WHAT IS NEEDED: All of the data should be restated word for word, with the pictures omitted.

STORED DATA:
'''

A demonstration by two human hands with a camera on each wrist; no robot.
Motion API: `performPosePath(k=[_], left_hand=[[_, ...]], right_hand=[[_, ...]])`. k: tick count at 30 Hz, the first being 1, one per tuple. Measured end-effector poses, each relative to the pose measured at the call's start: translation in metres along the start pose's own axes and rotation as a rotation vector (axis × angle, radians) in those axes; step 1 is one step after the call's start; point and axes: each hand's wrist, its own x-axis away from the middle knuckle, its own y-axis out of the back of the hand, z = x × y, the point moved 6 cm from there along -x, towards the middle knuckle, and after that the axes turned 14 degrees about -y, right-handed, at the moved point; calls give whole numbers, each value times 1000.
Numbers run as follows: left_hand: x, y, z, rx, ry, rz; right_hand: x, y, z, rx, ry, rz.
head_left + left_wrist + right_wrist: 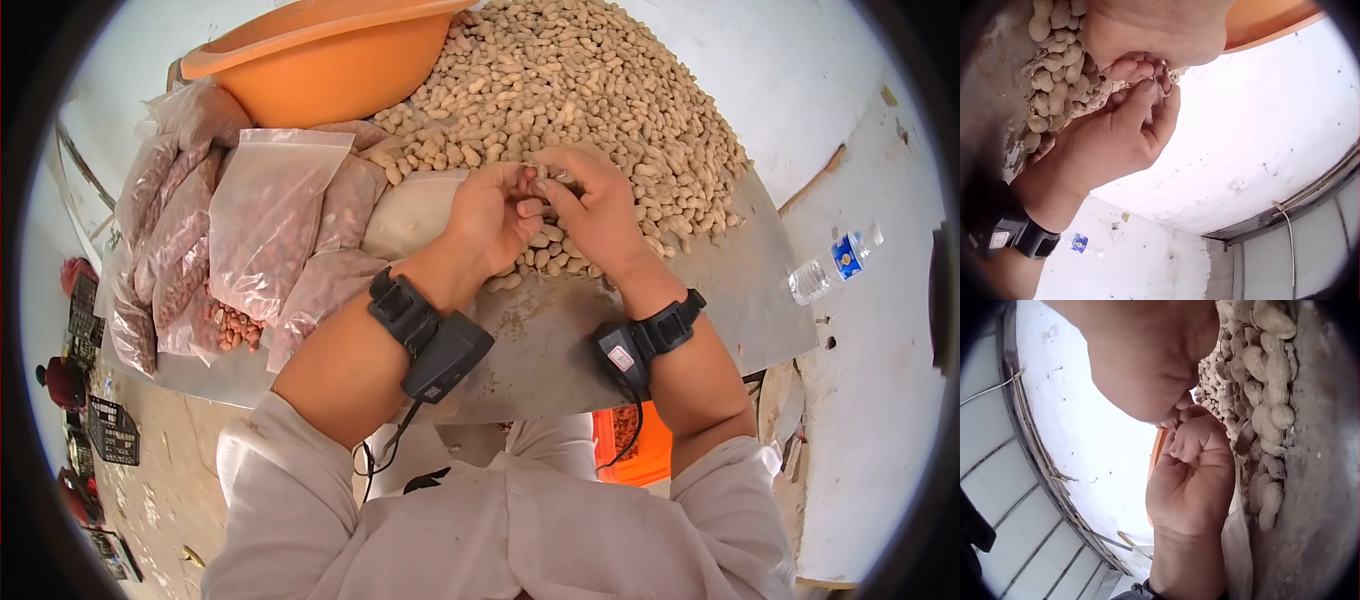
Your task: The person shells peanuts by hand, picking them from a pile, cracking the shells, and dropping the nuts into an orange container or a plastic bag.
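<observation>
Both hands meet at the near edge of a heap of unshelled peanuts (590, 80). My left hand (485, 220) has its fingers curled in and holds a peanut (541, 171) at its fingertips, together with the right. From the other side my right hand (597, 205) pinches the same peanut between thumb and fingers. Bits of pale shell (1162, 92) show at the fingertips in the left wrist view. In the right wrist view the left hand's curled fingers (1188, 440) face the camera, and the peanut is hidden behind the hands.
Several clear bags of reddish shelled peanuts (265, 215) lie at the left of the metal table (700, 340). Some loose kernels (238, 328) sit among them. An orange basin (330, 70) stands at the back left. A water bottle (835, 265) is at the right.
</observation>
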Motion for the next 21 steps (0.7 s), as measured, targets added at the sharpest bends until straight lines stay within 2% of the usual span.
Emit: performPosePath(k=[1, 4, 7, 10, 13, 14, 17, 20, 21], left_hand=[[-1, 2, 0, -1, 6, -14], [-4, 7, 2, -18, 22, -67], [-4, 6, -3, -70, -33, -115], [-2, 6, -16, -103, -162, -120], [-2, 6, -26, -161, -256, -156], [-1, 5, -28, -166, -274, -151], [-5, 8, -31, -162, -298, -123], [-5, 8, -35, -158, -324, -118], [-5, 7, -36, -159, -340, -111]], right_hand=[[2, 1, 9, 146, 110, -30], [2, 1, 17, 222, 189, -32], [2, 3, -16, -429, -555, 95], [-2, 3, -40, -1505, -705, 18], [-4, 6, -50, -1510, -699, -70], [-4, 8, -59, -1423, -752, -120], [-7, 13, -55, -983, -735, 244], [-8, 22, -24, -115, -428, 258], [-6, 19, -20, -80, -374, 249]])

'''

YOUR SOLUTION:
A demonstration by two human hands with a camera on each wrist; no robot.
Motion API: `performPosePath(k=[_], left_hand=[[_, ...]], right_hand=[[_, ...]])`. k: tick count at 30 Hz, the first being 1, one per tuple. Measured end-effector poses, each relative to the pose measured at the call's start: translation in metres along the start pose's own axes and rotation as a rotation vector (axis × angle, radians) in those axes; step 1 is one step after the call's start; point and axes: each hand's wrist, its own x-axis away from the middle knuckle, its own y-axis out of the back of the hand, z = x × y, the point moved 6 cm from there along -x, towards the middle knuckle, and after that the axes turned 14 degrees about -y, right-handed, at the moved point; calls give whole numbers, each value times 1000.
Numbers run as follows: left_hand: x, y, z, rx, ry, rz; right_hand: x, y, z, rx, ry, rz.
head_left + left_wrist + right_wrist: 
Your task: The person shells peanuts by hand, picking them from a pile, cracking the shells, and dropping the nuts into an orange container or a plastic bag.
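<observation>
Both hands meet at the near edge of a heap of unshelled peanuts (590, 80). My left hand (485, 220) has its fingers curled in and holds a peanut (541, 171) at its fingertips, together with the right. From the other side my right hand (597, 205) pinches the same peanut between thumb and fingers. Bits of pale shell (1162, 92) show at the fingertips in the left wrist view. In the right wrist view the left hand's curled fingers (1188, 440) face the camera, and the peanut is hidden behind the hands.
Several clear bags of reddish shelled peanuts (265, 215) lie at the left of the metal table (700, 340). Some loose kernels (238, 328) sit among them. An orange basin (330, 70) stands at the back left. A water bottle (835, 265) is at the right.
</observation>
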Motion for the next 21 steps (0.7 s), as measured, targets added at the sharpest bends until straight lines stay within 2% of the usual span.
Emit: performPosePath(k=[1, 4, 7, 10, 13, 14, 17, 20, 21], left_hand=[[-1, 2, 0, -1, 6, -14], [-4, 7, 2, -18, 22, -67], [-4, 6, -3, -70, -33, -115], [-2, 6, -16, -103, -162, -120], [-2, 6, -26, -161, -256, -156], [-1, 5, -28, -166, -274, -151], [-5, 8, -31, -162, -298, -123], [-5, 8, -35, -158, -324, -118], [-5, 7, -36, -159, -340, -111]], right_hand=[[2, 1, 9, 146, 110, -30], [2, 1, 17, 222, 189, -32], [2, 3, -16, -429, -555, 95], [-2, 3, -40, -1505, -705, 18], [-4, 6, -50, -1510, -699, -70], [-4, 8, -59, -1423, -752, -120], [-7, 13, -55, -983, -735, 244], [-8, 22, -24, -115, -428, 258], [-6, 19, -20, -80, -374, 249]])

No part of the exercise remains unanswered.